Thus, it is not unlikely that poor mental health could result in less energy to establish and maintain a strong and supportive social network, especially in a pandemic setting with imposed

lockdowns. This pattern may also be further reinforced by the low PGS for the ‘big five’ personality trait extraversion associated with this trajectory, as extraversion often is described by

facets such as being active, assertive, energetic, enthusiastic, outgoing, and talkative47. Low PGS for the ‘big five’ personality traits agreeableness and conscientiousness were associated

with the _pandemic loneliness_ trajectory. Agreeableness characterises an individual’s degree of trust in others, straightforwardness, altruism, social compliance, modesty, and

tender-mindedness48. Hence, this personality trait is highly related to social interaction as it influences both self-image, social attitude, and life philosophy48. In this perspective, it

seems plausible that individuals with low genetic liability for agreeableness experienced more loneliness during the COVID-19 pandemic, as they may have been less compliant and flexible to

shifting social norms including imposed lockdowns. Additionally, it has previously been demonstrated that low scores on conscientiousness combined with high scores on neuroticism were

associated with higher exposure to stress and strain, and a lower degree of problem-focused and engaging coping strategies49. Finally, the _pandemic loneliness_ trajectory had high PGS for

religious participation, potentially reflecting a vulnerability to loneliness when deprived of the social bonds usually maintained through religious practice. Research has shown that

individuals who partake in active religious practice are happier than those who are inactive or not affiliated50. On this background, it seems likely that individuals with high PGS for

religious participation would have had an increase in loneliness when deprived of religious participation and its associated social environment during the pandemic lockdowns. The overall

moderate correlation between loneliness and depression observed in the present study aligns with previous research highlighting the strong relationship between the phenomena. Interestingly,

the correlation remained stable during the pandemic’s height (December 2020) and midpoint (August 2021) but increased markedly by May 2022, when most pandemic restrictions were lifted in

Denmark. This could reflect that other factors such as social restrictions and lockdowns had a larger impact on levels of loneliness during the pandemic, but once these restrictions were

lifted, other personal factors such as symptoms of depression became more important for the experienced level of loneliness.
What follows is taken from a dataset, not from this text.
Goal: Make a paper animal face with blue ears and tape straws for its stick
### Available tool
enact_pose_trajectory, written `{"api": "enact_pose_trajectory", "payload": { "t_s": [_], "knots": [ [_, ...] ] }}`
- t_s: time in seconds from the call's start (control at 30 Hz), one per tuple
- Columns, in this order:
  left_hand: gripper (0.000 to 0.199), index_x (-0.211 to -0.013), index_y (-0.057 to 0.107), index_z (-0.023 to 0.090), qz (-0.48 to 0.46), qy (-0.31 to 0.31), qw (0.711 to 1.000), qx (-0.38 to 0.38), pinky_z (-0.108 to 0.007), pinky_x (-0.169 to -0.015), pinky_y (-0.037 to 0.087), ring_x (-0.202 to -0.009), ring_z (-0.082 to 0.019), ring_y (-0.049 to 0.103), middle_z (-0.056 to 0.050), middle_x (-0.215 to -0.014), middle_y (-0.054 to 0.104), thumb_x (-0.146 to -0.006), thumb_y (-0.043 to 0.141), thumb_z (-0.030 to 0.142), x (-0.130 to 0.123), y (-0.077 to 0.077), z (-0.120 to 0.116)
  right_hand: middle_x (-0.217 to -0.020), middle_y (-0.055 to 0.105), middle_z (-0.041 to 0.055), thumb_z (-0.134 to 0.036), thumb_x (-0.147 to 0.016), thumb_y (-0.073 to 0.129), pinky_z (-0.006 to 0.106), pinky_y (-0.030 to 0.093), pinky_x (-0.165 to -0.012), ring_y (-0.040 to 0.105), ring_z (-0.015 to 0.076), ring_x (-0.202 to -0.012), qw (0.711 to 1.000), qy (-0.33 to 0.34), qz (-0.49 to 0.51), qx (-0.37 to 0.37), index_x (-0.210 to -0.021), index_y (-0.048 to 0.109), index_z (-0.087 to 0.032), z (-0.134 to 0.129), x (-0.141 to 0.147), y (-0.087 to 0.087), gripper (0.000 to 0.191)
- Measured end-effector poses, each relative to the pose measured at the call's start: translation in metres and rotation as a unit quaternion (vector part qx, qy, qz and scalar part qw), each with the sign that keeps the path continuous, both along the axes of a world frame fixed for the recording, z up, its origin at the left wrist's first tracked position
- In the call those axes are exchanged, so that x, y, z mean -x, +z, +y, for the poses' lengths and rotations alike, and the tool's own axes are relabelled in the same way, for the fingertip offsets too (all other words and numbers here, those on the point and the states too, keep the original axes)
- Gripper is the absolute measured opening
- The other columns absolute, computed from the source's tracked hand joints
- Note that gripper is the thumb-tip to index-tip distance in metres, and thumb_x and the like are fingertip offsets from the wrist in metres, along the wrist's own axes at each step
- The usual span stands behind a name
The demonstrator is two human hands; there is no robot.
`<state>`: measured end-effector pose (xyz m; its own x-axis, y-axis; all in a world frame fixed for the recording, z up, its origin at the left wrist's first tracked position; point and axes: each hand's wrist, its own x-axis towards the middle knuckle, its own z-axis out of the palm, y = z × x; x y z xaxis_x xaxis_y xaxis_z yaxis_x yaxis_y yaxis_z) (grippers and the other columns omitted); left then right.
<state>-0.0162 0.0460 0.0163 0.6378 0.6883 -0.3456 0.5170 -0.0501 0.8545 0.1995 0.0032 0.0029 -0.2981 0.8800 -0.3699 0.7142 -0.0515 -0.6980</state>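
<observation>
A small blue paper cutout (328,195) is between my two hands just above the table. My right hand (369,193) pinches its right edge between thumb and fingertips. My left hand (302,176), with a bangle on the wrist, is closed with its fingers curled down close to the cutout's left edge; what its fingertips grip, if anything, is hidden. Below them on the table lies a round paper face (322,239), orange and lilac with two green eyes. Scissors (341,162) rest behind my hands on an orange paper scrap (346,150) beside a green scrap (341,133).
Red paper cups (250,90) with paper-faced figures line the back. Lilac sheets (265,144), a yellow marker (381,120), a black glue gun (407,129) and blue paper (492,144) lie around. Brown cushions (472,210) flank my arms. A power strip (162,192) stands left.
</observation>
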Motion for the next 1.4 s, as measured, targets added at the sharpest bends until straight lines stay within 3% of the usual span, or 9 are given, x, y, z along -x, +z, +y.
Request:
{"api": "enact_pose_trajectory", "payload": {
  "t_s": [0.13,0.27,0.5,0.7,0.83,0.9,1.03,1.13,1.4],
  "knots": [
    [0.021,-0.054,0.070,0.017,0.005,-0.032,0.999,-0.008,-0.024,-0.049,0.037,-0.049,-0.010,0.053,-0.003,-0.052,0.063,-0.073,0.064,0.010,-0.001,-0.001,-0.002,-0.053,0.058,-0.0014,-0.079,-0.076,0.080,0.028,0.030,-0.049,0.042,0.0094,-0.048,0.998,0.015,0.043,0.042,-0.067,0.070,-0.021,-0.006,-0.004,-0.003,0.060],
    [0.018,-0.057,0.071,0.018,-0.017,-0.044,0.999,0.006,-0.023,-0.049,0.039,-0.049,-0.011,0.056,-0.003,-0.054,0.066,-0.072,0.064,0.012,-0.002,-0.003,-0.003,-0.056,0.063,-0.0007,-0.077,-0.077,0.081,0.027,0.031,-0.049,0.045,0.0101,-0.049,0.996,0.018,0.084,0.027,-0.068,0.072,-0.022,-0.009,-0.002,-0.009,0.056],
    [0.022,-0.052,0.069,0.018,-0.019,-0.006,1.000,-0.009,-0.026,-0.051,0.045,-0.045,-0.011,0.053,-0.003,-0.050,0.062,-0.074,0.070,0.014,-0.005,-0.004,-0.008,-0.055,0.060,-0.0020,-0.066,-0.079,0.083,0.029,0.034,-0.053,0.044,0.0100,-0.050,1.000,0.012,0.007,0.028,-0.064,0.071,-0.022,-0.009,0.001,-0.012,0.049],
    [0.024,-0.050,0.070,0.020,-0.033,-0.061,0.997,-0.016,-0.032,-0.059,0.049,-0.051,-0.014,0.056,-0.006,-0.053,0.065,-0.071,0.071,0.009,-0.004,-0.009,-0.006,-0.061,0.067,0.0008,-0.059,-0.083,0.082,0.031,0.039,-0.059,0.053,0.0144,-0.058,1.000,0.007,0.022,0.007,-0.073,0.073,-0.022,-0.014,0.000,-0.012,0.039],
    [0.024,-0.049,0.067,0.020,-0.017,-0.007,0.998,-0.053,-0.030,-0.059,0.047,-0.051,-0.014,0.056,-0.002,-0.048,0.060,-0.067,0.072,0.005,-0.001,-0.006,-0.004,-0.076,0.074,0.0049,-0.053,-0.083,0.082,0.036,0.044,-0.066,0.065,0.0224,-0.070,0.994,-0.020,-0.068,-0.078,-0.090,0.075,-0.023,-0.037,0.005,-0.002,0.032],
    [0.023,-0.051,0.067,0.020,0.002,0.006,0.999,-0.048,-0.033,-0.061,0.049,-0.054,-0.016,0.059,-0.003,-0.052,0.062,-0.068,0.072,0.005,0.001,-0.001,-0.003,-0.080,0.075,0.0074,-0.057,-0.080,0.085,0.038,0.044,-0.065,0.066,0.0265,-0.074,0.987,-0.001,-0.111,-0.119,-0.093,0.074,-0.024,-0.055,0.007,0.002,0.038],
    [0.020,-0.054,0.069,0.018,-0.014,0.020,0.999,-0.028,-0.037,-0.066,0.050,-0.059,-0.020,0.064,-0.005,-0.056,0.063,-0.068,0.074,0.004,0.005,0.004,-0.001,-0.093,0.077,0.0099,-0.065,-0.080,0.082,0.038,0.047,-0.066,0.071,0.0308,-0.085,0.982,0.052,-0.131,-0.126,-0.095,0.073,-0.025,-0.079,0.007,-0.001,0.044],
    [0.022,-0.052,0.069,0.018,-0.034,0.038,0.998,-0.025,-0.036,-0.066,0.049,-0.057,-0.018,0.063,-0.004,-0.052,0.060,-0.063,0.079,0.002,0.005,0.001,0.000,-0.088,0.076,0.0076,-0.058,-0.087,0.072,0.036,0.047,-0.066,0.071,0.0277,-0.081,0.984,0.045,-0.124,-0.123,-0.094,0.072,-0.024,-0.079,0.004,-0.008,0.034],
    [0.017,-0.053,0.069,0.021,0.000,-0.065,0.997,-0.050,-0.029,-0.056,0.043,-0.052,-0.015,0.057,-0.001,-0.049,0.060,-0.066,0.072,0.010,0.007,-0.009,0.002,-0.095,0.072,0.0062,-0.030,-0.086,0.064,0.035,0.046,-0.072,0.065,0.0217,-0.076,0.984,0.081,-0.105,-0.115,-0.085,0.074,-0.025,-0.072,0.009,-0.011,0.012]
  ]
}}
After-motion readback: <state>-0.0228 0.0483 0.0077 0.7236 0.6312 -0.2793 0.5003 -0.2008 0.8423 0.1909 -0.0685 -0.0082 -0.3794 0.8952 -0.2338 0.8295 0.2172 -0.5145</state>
Hence, individuals who remained lonely post-pandemic may

represent a particularly vulnerable subgroup (i.e., members of the _high loneliness_ trajectory), contributing to the stronger correlation observed during this period. This explanation is

also consistent with the stable levels of depression symptoms observed in each trajectory. While the _high loneliness_ trajectory remained high in both loneliness and depression symptoms at

the end of the pandemic when the correlation increased, the _pandemic loneliness_ trajectory decreased their level of loneliness at this point. STRENGTHS AND LIMITATIONS Several strengths of

this study deserve mention. Firstly, the large study population provided increased statistical power and reduced random errors. Secondly, our measure of loneliness was sensitive to changes

in social restriction index (a macro level factor expected to impact on loneliness), indicating that UCLA-3 is sensitive to shifting norms over time. Thirdly, the multiple follow-up design

allowed prospective assessment of the same individuals over time enabling assessment of changes and lowering risk of bias related to cohort effects. Finally, we included a broad range of

both genetic, demographic, and socioeconomic factors allowing thorough descriptions of each identified trajectory. However, information on psychiatric diagnoses and psychotropic medication

was only available from 1995 and onwards, potentially resulting in misclassification. For the trajectory analysis it was required that participants had responded to all three questionnaires,

this may have resulted in lower functioning individuals to be excluded, although this not is a major concern as the attrition analysis showed very small difference between individuals with

three and individuals with less than three responses. In addition, the study was conducted among recurrent blood donors who are known to be healthier than the general population and reflect

differing underlying demographic properties51. The skew towards middle-aged and older adults, with limited representation of younger individuals restricts the scope of conclusions about

loneliness trajectories in younger populations and highlights an important direction for future research. Thus, the identified impact of social restrictions might be lower than in the

general population and the findings from the study may not be generalisable to other cohorts. Finally, estimation of loneliness prior to the pandemic was based on a retrospective measure

obtained during the pandemic, which could result in differential recall. Moreover, differential misclassification could also exist if individuals scoring high on e.g. neuroticism were more

likely to report higher levels of loneliness than individuals scoring low on neuroticism. CONCLUSIONS The present study showed that the nationwide restriction levels related to the COVID-19

pandemic had a clear overall effect on levels of loneliness, with particular vulnerability for females at the height of social restriction measures. Trajectories of loneliness during the

COVID-19 pandemic were characterised by different demographic and polygenic profiles, relevant for interventions against loneliness. Hence, this study consistently showed that the

individuals most severely impacted by social restrictions during the pandemic were already vulnerable to mental illness and had a personality composition allowing for tailored focus and

intervention. Based on these findings, prevention of loneliness should target individuals with low mental wellbeing, as this was the best indicator of liability to general loneliness and

loneliness in a pandemic setting and thus likely applicable in other macro-level scenarios beyond disease pandemics and associated societal restrictions. DATA AVAILABILITY Person-level data

from DBDS needed to reproduce this study cannot be made publicly available due to confidentiality legislation. Meta-data and programs are available from the authors upon reasonable request

and with permission of the DBDS steering committee, the Ethical Committee, and the Danish Data Protection Agency. Enquiries about legal possibilities for accessing these data within DBDS,

scripts/codes and further information should be addressed to the corresponding author. REFERENCES * Luhmann, M., Buecker, S. & Rüsberg, M. Loneliness across time and space. _Nat. Rev.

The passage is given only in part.